▲ Characworld is the newest tourist fare on the island and offers an array of displays, interactive exhibitions and games inspired by famous cartoon characters. Photos by Susan Shain
Just in case you were afraid that Jeju Island would run out of cheesy tourist traps, fear no more; the opening of Characworld on Saturday, March 26 marks a new addition to Jeju’s already-crowded roster. Characworld, located near the Geomun-oreum in Jocheon-eup, is, ostensibly, a theme park dedicated to all things character. We all know Koreans love characters; they adorn school supplies, clothing, and signage and will surely elicit excited squeals from students if added to a PowerPoint presentation. Why not create a theme park to take advantage of this devotion?
Making the journey to Characworld, I wasn’t sure what to expect. What exactly were these characters anyway? I was hoping for a sort of lame Disneyland without the lines but was instead introduced to an assemblage of Korean cartoon characters mixed with a bizarre assortment of other attractions.
The outside of Characworld looks somewhat like a strip mall — a parking lot in front of a clump of gray concrete buildings. A massive King Kong bursts out of the central building complete with an enlarged fist in which you can take photos. Though an impressive greeting, he doesn’t reappear anywhere in the park. In a way, he is symbolic of the rest of Characworld: a series of tacky photo opportunities that don’t seem to have a whole lot to do with one another.
Within the buildings lies Characworld in all its brightly-colored, smiling-animal glory. Cartoons decorate every wall, and many characters have their own sections complete with glass cases filled with signature mugs and T-shirts. All of the descriptions are in hangeul, and though a few Western characters make cameos, most of the characters are unrecognizable to someone who doesn’t follow the world of Korean cartoons.
Some “interactive” exhibits include video and computer game stations, a virtual horse-racing game, an anime-filled reading corner, and a station with a variety of masks to try on. Sound random? It was.
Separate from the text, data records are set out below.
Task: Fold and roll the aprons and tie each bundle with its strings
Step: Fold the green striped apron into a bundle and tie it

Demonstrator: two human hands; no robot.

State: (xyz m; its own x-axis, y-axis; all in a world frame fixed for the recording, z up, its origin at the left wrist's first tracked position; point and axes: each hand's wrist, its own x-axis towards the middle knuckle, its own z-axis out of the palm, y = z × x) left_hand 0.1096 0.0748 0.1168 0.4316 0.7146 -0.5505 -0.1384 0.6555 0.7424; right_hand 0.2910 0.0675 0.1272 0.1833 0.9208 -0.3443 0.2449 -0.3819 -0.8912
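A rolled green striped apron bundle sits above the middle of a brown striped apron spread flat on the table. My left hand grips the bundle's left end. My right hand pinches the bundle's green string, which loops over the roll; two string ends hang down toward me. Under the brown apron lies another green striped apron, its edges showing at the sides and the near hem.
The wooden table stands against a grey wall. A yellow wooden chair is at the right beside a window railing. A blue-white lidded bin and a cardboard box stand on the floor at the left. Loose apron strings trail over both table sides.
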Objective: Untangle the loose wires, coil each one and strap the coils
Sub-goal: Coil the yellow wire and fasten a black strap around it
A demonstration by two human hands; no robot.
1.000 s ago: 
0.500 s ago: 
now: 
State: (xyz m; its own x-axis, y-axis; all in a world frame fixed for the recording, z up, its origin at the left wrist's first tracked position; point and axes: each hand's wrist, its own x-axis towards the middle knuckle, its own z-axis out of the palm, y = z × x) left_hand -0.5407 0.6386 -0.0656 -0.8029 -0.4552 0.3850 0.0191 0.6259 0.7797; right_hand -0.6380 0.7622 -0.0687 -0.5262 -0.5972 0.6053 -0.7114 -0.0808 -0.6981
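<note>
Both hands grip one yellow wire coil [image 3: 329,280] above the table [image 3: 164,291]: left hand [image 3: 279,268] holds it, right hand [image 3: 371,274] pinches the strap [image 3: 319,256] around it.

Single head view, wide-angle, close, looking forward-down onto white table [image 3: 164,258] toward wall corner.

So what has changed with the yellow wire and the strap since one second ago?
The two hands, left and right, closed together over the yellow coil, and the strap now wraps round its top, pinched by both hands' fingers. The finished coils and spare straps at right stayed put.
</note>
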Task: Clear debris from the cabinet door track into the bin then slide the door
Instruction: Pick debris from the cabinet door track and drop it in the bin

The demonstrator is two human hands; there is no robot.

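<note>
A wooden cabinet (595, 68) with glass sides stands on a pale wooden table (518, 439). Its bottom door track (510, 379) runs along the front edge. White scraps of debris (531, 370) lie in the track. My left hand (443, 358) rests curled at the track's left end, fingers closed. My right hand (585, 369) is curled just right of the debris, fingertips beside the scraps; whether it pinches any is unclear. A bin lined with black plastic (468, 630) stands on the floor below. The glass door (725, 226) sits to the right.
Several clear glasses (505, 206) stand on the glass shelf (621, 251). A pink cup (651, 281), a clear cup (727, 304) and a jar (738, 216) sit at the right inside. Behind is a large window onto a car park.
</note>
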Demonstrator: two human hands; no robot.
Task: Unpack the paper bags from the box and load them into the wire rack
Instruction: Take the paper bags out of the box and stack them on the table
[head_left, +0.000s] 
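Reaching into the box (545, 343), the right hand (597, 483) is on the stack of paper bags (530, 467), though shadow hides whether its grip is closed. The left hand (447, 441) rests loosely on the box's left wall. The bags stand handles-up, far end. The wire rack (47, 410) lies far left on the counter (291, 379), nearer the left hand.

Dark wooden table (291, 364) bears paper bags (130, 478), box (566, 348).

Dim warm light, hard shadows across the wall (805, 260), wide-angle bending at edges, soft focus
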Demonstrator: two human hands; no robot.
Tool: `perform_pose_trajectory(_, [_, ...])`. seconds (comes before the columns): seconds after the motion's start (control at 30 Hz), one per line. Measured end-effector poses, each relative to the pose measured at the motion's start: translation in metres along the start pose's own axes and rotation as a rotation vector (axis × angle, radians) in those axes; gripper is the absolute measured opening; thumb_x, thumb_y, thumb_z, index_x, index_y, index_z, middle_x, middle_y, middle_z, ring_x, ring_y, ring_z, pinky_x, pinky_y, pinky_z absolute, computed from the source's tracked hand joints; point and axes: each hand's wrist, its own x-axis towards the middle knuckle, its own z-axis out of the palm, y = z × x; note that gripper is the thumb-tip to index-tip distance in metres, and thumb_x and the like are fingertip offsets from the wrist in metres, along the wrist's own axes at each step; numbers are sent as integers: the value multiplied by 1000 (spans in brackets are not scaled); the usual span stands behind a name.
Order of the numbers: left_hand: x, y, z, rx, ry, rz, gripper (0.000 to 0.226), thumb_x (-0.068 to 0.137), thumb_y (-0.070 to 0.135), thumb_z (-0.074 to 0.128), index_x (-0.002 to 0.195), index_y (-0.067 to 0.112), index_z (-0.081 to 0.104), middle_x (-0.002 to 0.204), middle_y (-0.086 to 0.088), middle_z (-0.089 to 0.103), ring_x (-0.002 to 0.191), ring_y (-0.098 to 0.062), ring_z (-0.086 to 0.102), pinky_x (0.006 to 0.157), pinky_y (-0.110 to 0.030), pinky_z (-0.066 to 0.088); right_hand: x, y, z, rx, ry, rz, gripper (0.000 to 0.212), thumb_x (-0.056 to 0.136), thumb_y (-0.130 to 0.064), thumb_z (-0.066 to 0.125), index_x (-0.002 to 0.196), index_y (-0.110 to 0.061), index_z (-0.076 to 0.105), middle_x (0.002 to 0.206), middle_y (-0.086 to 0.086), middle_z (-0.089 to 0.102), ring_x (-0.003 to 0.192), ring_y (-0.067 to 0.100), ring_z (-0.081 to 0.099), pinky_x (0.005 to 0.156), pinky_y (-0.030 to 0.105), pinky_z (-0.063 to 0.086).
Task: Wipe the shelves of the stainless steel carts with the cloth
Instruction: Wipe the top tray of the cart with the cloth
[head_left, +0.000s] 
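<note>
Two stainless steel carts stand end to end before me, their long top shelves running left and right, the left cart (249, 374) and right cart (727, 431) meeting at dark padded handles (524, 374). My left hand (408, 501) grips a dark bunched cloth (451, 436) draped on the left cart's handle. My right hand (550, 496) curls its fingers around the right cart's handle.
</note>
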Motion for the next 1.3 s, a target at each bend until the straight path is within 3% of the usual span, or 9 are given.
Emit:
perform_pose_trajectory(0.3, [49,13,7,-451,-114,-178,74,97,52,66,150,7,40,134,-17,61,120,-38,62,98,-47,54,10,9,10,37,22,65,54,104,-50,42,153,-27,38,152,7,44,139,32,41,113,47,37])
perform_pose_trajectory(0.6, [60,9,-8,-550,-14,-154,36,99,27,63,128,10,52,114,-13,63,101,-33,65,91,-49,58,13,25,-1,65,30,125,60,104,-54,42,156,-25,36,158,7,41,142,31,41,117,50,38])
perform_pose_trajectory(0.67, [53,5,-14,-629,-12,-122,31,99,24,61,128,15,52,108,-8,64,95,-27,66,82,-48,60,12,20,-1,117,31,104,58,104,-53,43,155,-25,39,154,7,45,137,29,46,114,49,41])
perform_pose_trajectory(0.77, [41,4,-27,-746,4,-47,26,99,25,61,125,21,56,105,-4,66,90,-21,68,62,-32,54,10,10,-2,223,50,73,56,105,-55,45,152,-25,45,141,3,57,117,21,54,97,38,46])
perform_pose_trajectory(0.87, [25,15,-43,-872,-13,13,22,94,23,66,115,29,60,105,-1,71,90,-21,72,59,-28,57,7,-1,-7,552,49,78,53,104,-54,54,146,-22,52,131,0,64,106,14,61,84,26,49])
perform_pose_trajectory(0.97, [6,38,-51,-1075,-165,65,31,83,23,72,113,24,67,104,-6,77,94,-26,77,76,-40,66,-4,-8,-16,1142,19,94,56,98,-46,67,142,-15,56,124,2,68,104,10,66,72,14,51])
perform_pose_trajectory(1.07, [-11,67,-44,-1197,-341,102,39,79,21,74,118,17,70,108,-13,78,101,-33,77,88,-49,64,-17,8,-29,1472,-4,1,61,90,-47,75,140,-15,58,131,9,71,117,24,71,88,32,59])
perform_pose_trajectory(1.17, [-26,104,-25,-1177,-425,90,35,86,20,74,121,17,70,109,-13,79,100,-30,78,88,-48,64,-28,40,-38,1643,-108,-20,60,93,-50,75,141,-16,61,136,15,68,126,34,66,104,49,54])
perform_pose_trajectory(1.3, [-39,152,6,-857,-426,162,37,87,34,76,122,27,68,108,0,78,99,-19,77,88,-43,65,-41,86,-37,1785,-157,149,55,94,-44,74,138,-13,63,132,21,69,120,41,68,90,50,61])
Most of the exhibits seemed to be included somewhat arbitrarily, under the vague guise of “characterness.” A further sampling could consist of a diorama of early Jeju, a giant dragonfly, a “black hole illusion studio” that was cool for about 2.5 seconds, and some wildly-popular dancing robots.
In addition to the robots, one of the most popular exhibits, and by far my favorite, was the “Body Dialogue Experience,” an exhibit to teach children about the digestive process. At first glance, it appears to be a regular slide, but upon closer examination, one realizes that the brown swirls of plastic at its exit are supposed to be piles of fecal matter and the slide itself is coming out of a cartoon boy with his pants down. This was a once-in-a-lifetime chance to go down a poop slide, and you can be sure I took advantage of it.
Characworld did share one similarity with Disneyland: giant characters that wander the exhibits at will, much to the delight of the children – and parents, who frantically take pictures before the character walks away or their kids start to cry. The park further appeases snap-happy Korean parents with dozens of cheesy photographic opportunities – many even have benches on which to arrange subjects – easily enough to fill an entire “Day at Characworld” album.
Before my visit, the only thing I had managed to glean from the all-hangeul Web site was that there were ponies, and if the pictures didn’t lie, even dogs that rode on said ponies. This was one thing about which I was downright excited. Unfortunately, the pony-riding dog was nowhere to be found, and the ponies that were there didn’t look like they’d be able to offer a dog a ride even if one had been available. They were depressingly tied to a tree between the two buildings, and appeared to be almost an afterthought. Strangely, very few others seemed to take any interest in what were, in my opinion, the cutest things in a complex dedicated to cute.
On the weekends, you might find Characworld filled with children, making it perhaps not the best place for English teachers to spend their day off. Though my experience at Characworld was short and sweet, I would only recommend it to people with children who are interested in Korean characters. It is best visited by car, as the journey is long or costly without one. For everyone else, head to Characworld only if you are a Korean character fanatic or if you just have to check “going down a poop slide” off your bucket list.
Characworld (www.characworld.co.kr) Phone: 064-784-3500 Hours: 9 a.m. - 7:30 p.m. in summer; 9 a.m. - 6 p.m. in winter Admission Fee: Adults - 8,000 won, Youth - 7,000 won, Children - 6,000 won
From the Jeju Bus Terminal, a taxi will cost 18,000 won and take about 20 minutes. If you want to save some cash, a bus leaves the terminal’s third lane at :10 and :50 every hour; get off at Geomunoreum. From there, you can flag a taxi down.